* [WORK INSTRUCTION] What you return must match the listing below exactly.
[INFORMATION SHOWN — start]
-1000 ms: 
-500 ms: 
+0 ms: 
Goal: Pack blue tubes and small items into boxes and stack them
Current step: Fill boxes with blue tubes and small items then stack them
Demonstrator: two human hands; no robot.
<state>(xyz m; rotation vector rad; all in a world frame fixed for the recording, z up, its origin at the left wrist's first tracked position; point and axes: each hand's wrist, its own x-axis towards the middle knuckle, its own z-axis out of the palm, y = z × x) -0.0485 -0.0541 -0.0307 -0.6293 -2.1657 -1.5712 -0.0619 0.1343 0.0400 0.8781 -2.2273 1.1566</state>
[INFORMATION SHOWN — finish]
* [EXERCISE RESULT]
-1000 ms: 
-500 ms: 
+0 ms: 
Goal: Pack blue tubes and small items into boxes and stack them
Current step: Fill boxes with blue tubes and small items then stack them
Demonstrator: two human hands; no robot.
<state>(xyz m; rotation vector rad; all in a world frame fixed for the recording, z up, its origin at the left wrist's first tracked position; point and axes: each hand's wrist, its own x-axis towards the middle knuckle, its own z-axis out of the palm, y = z × x) -0.0485 -0.0541 -0.0307 -0.6293 -2.1657 -1.5712 -0.0619 0.1343 0.0400 0.8781 -2.2273 1.1566</state>

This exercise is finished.